**TASK REQUIREMENTS**
Repeat the data exactly, so that every line matches the original.
=== Begin Enclosure ===
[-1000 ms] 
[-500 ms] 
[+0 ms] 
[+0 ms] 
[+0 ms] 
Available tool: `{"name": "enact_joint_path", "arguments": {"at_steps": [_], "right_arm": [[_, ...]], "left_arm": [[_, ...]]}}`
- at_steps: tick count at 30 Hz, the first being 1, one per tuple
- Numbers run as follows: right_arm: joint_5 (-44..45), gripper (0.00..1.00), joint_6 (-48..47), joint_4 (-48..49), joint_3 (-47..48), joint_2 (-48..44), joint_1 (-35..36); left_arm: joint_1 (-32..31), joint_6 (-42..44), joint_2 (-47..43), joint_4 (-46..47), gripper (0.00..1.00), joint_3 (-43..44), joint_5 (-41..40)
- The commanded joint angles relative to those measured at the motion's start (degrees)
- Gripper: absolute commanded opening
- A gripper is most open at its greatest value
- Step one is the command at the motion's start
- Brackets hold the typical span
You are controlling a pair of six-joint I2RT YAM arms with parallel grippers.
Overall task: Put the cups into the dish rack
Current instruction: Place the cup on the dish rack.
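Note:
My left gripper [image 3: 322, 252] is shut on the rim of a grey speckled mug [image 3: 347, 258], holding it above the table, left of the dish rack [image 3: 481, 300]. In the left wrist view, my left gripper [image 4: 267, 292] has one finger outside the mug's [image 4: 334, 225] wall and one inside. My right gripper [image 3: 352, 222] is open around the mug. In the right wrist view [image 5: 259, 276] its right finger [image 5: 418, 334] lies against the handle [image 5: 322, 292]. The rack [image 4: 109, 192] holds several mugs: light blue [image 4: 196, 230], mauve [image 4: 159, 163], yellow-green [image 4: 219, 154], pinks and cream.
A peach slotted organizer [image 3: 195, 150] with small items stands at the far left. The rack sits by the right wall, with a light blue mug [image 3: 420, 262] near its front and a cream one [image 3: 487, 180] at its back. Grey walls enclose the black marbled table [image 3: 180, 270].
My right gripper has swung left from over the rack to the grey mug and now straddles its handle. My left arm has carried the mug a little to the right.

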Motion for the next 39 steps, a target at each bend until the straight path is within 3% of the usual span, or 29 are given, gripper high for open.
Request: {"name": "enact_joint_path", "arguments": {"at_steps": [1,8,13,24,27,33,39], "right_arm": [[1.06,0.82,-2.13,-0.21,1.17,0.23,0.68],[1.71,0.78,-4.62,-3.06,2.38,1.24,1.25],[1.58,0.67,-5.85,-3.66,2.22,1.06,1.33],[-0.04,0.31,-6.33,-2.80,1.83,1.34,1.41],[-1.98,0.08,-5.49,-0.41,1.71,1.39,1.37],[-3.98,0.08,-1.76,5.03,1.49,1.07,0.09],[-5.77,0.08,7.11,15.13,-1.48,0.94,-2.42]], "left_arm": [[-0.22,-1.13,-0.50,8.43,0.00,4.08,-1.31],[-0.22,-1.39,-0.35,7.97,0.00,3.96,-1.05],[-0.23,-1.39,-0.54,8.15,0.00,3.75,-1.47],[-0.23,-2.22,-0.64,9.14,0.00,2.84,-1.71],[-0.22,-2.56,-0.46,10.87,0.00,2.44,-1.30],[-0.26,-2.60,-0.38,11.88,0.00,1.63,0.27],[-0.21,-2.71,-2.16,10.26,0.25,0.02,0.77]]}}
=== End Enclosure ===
**SOLUTION FOR THIS TASK**
[-1000 ms] 
[-500 ms] 
[+0 ms] 
[+0 ms] 
[+0 ms] 
Available tool: `{"name": "enact_joint_path", "arguments": {"at_steps": [_], "right_arm": [[_, ...]], "left_arm": [[_, ...]]}}`
- at_steps: tick count at 30 Hz, the first being 1, one per tuple
- Numbers run as follows: right_arm: joint_5 (-44..45), gripper (0.00..1.00), joint_6 (-48..47), joint_4 (-48..49), joint_3 (-47..48), joint_2 (-48..44), joint_1 (-35..36); left_arm: joint_1 (-32..31), joint_6 (-42..44), joint_2 (-47..43), joint_4 (-46..47), gripper (0.00..1.00), joint_3 (-43..44), joint_5 (-41..40)
- The commanded joint angles relative to those measured at the motion's start (degrees)
- Gripper: absolute commanded opening
- A gripper is most open at its greatest value
- Step one is the command at the motion's start
- Brackets hold the typical span
You are controlling a pair of six-joint I2RT YAM arms with parallel grippers.
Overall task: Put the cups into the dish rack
Current instruction: Place the cup on the dish rack.
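Note:
My left gripper [image 3: 322, 252] is shut on the rim of a grey speckled mug [image 3: 347, 258], holding it above the table, left of the dish rack [image 3: 481, 300]. In the left wrist view, my left gripper [image 4: 267, 292] has one finger outside the mug's [image 4: 334, 225] wall and one inside. My right gripper [image 3: 352, 222] is open around the mug. In the right wrist view [image 5: 259, 276] its right finger [image 5: 418, 334] lies against the handle [image 5: 322, 292]. The rack [image 4: 109, 192] holds several mugs: light blue [image 4: 196, 230], mauve [image 4: 159, 163], yellow-green [image 4: 219, 154], pinks and cream.
A peach slotted organizer [image 3: 195, 150] with small items stands at the far left. The rack sits by the right wall, with a light blue mug [image 3: 420, 262] near its front and a cream one [image 3: 487, 180] at its back. Grey walls enclose the black marbled table [image 3: 180, 270].
My right gripper has swung left from over the rack to the grey mug and now straddles its handle. My left arm has carried the mug a little to the right.
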
Motion for the next 39 steps, a target at each bend until the straight path is within 3% of the usual span, or 29 are given, gripper high for open.
Request: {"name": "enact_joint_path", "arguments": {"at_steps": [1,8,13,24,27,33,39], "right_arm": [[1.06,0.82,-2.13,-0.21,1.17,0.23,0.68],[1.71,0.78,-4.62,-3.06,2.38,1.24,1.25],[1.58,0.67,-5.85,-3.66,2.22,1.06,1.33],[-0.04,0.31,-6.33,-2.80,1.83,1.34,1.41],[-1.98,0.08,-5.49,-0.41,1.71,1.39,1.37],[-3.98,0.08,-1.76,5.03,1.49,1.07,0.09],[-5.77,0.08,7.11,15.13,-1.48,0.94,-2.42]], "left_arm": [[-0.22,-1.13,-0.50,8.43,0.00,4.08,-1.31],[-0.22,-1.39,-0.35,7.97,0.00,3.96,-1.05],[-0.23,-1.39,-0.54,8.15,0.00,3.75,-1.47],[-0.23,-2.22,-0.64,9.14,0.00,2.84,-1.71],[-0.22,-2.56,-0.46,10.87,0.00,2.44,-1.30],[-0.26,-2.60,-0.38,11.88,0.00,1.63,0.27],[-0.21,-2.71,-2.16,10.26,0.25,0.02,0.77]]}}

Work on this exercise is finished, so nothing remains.